What does work tremendously well is the way both the scriptwriters and Katharine
Langford avoid the goth-sad model so often used. Hannah seems quite a
delightful person really making her fate even harder to take. All of the cast are great too with strong performances all around especially
from Brandon Flynn, Miles Heizer, Alisha Boe and Kate Walsh who is
heartbreaking as Hannah’s bereft yet determined mother.

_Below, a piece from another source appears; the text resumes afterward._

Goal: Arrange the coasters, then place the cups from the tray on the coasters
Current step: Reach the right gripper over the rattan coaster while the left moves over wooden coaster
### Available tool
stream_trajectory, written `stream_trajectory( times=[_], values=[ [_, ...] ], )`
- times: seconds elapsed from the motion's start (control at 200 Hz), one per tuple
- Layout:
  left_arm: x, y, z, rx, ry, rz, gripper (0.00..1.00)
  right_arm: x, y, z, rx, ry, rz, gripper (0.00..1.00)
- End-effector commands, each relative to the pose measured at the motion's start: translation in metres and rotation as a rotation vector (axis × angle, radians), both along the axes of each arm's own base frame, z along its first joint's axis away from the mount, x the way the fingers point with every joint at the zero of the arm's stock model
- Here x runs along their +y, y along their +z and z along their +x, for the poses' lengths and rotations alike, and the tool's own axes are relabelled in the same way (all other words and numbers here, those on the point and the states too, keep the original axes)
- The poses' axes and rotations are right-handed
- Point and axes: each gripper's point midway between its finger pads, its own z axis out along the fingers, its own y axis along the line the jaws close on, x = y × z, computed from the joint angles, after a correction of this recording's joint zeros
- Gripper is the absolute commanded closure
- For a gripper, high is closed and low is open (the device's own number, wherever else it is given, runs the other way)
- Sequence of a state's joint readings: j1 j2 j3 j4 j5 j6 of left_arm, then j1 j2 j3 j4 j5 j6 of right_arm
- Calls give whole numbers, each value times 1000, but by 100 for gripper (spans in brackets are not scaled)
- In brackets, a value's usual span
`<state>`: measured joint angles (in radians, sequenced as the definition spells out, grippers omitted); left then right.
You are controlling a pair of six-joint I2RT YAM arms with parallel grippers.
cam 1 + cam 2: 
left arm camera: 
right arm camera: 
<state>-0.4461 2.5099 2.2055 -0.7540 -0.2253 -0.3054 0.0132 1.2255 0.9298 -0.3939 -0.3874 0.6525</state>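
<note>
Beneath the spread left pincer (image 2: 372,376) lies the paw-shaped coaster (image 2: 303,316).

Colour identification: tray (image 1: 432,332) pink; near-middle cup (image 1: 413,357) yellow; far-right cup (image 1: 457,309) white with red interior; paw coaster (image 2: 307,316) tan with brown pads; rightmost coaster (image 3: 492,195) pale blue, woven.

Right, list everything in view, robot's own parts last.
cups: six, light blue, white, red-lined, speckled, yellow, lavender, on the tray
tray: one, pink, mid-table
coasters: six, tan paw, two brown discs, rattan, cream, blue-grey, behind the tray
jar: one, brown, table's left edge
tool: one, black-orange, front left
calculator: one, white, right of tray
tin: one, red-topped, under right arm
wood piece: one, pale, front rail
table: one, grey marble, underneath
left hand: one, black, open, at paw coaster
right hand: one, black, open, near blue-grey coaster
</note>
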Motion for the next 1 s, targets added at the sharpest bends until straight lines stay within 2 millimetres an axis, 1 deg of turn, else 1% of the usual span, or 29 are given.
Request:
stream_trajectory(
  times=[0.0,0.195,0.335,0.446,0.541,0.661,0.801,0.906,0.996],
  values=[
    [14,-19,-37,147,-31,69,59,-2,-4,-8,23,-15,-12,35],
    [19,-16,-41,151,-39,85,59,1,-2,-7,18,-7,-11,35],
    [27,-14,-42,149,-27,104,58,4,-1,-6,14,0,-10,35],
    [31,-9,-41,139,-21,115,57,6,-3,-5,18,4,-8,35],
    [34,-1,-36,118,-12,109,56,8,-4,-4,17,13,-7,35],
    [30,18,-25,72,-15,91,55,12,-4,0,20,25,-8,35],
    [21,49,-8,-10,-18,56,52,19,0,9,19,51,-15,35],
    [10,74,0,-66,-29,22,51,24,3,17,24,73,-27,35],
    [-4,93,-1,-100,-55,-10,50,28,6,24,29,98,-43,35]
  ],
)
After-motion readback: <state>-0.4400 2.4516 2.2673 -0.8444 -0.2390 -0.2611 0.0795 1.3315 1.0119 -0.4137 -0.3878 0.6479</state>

There is way too much plot to go into detail here and
I’ve only seen the first season so I’m not sure yet how the writers managed to
spin this out across three more but this is intelligent, thought provoking
stuff set in an environment where too often writers offer cliches and
stereotypes. It has a hint of Twin Peaks and the sheen of American high
school dramas aplenty but it soars into different territory and is definitely
not intending to provide any easy answers or cookie cutter psychology. It’s a
big commitment (there are 49 hour long episodes in total) but on the basis of
these first 13 its worth your time.
In the film Kill Ben Lyk! the ruthless
murders of several people with the same name in London causes the police to
gather together all of the remaining people called Ben Lyk in a large country
house for their protection. This 2018 comedy thriller riffs on whodunnits and
their tropes quite successfully. Not all of the humour lands but what does will
raise some laughs. There’s a great cast, especially Gretchen Elgof as the police chief who has to
keep talking to her young child on the phone, Simone Ashley as the only female
Ben who is something of a prankster and also Bronson Webb as a twitchy Ben who
manages to be both funny and aggressive at the same time. I wish we could have
spent longer in the company of the various Ben Lyk’s before they start to be
dispatched actually as some of the others get less to do.

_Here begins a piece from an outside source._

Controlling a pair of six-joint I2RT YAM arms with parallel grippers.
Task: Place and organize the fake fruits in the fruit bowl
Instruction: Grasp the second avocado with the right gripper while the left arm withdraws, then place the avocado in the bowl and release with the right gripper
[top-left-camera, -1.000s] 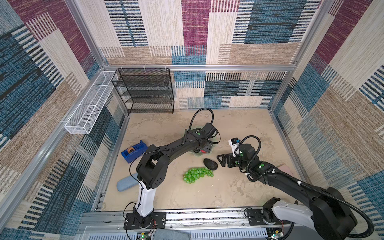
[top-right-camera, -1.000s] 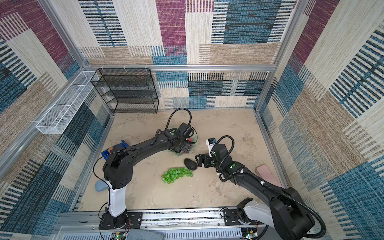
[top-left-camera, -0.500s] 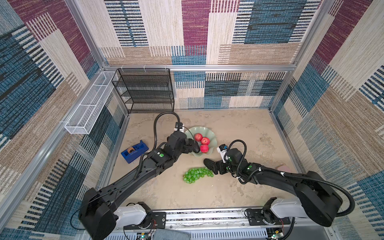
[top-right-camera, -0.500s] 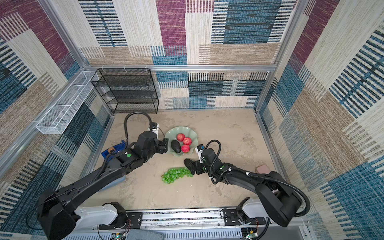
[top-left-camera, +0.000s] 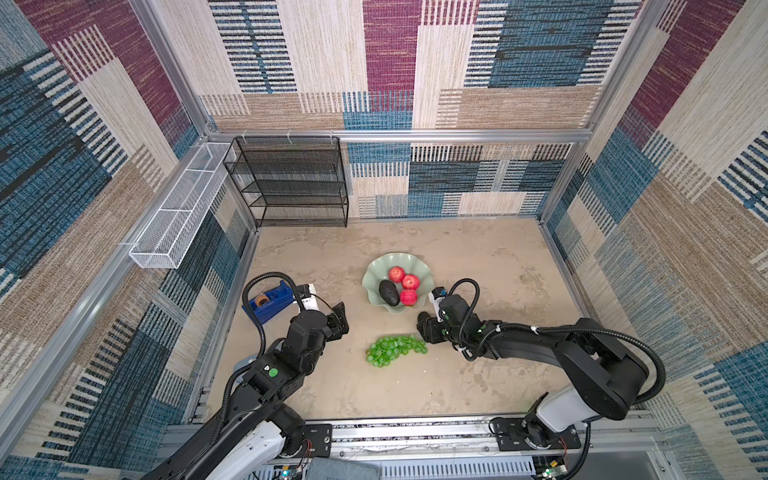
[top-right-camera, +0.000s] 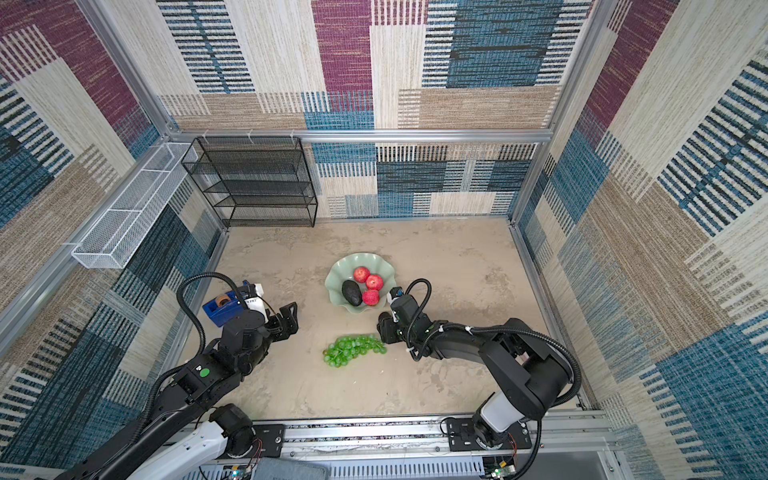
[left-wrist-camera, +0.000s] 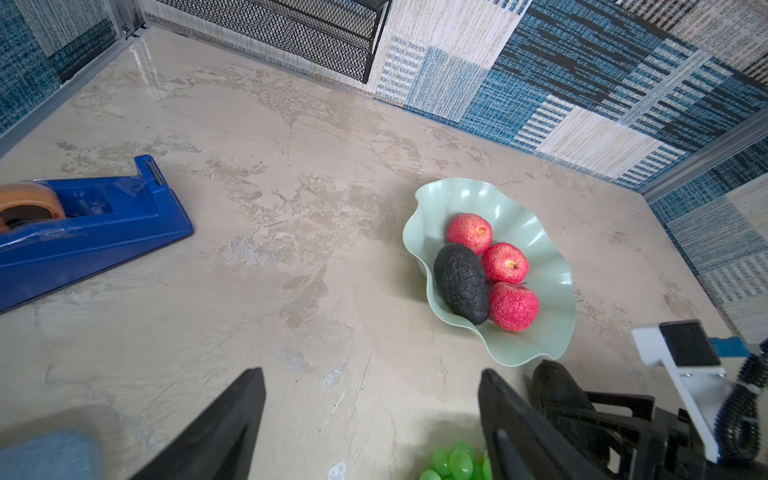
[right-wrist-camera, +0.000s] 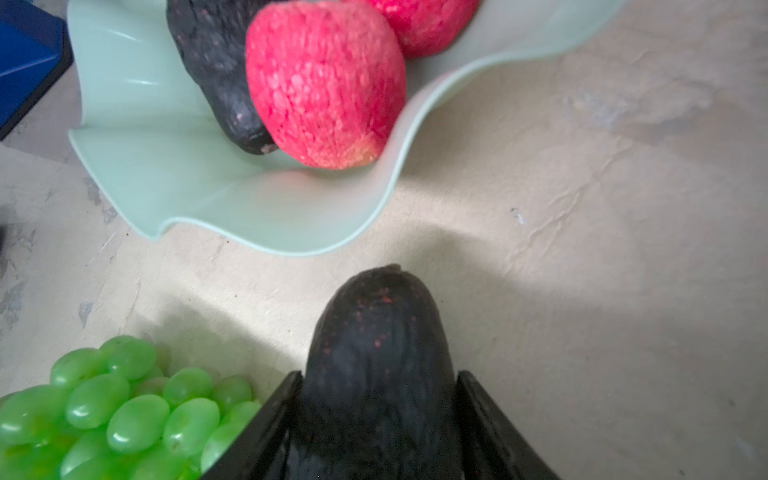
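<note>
The pale green fruit bowl (top-left-camera: 376, 270) (top-right-camera: 338, 274) (left-wrist-camera: 540, 332) sits mid-table in both top views. It holds three red apples (top-left-camera: 397, 274) (top-left-camera: 410, 281) (top-left-camera: 408, 297) and a dark avocado (top-left-camera: 389, 292) (left-wrist-camera: 461, 282). A second avocado (right-wrist-camera: 380, 332) (left-wrist-camera: 557, 390) lies just in front of the bowl's near rim. My right gripper (right-wrist-camera: 379, 374) (top-left-camera: 426, 328) is shut on it, a finger against each side. The green grapes (top-left-camera: 392, 350) (top-right-camera: 351, 350) (right-wrist-camera: 116, 411) lie on the table beside that gripper. My left gripper (left-wrist-camera: 370, 372) (top-left-camera: 340, 318) stands open and empty, left of the bowl and grapes.
A blue tape dispenser (top-left-camera: 270, 301) (left-wrist-camera: 83, 224) sits close behind the left arm. A black wire shelf (top-left-camera: 291, 183) stands at the back left and a white mesh basket (top-left-camera: 178, 212) hangs on the left wall. A blue-grey object (left-wrist-camera: 50, 455) lies by the left arm.
The left gripper drew back from the bowl toward the front left, leaving an avocado in the bowl. The right gripper reached the loose avocado and closed on it.
</note>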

One possible reason the film didn’t do better is that the
main Ben- and this is no fault of the actor Eugene Simon who has great comic
timing- is a rather irritating character; a vlogger whose motivation is rather
sketchily written. Also it doesn't quite have the panache of Knives Out. Pleasingly the ending is well done and the narrative becomes
more menacing just when it needs to. Plus, like all the best whodunnits you’ll
never guess who the killer is till the reveal.

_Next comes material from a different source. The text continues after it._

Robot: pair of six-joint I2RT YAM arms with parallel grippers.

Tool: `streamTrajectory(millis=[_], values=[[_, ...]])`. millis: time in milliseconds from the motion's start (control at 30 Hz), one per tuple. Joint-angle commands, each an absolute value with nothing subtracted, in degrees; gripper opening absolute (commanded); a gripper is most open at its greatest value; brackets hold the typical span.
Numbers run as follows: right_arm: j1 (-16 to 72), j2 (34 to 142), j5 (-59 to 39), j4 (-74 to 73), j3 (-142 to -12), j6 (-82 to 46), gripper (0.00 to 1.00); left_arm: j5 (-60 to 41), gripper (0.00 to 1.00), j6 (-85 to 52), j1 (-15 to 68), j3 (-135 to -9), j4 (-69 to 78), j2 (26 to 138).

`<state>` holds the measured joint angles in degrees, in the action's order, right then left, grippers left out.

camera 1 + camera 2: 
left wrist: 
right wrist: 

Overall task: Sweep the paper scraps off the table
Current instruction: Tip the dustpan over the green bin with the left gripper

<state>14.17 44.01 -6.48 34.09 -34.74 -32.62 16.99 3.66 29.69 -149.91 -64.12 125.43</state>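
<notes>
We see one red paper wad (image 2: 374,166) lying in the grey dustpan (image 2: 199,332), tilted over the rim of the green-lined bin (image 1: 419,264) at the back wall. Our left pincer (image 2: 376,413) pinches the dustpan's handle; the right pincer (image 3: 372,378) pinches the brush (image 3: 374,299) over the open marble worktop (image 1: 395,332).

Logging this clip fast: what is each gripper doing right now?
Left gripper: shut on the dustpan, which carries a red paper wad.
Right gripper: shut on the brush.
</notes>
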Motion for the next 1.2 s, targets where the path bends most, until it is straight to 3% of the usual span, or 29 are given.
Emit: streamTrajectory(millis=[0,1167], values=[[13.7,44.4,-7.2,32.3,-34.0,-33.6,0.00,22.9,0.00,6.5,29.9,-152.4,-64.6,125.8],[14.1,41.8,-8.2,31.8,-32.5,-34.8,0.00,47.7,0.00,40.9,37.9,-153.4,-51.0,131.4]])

When the first ten seconds has chanting and big fat drums you know it’s Muse and their latest album `Will of the People` is so very Muse that it might almost be an imitation. The trio have never been short of epics but here it feels like they are flying free utilising all the things people like about them. Lyrics about revolution and paranoia, melodramatic piano intros and stacked harmonies right out of the Queen songbook abound. There’s tempo changes ahoy and plenty of distorted noises including one that sounds like a sea lion was in the studio with them. Yep there’s even a church organ! One track even sounds like that `Someone’s Watching Me` turned up to eleven with added guitar solo adding to the Eighties vibe this album gives out..
Any message that these songs have though is at risk of being overwhelmed by the bombast. However when you can hear what he's singing about, Matt Bellamy's litany of repressive authority and revolution sounds more prescient now than it did ten years ago. It’s like an opera, a blockbuster
film and a World Cup all in forty minutes -magnificent and ridiculous all at once!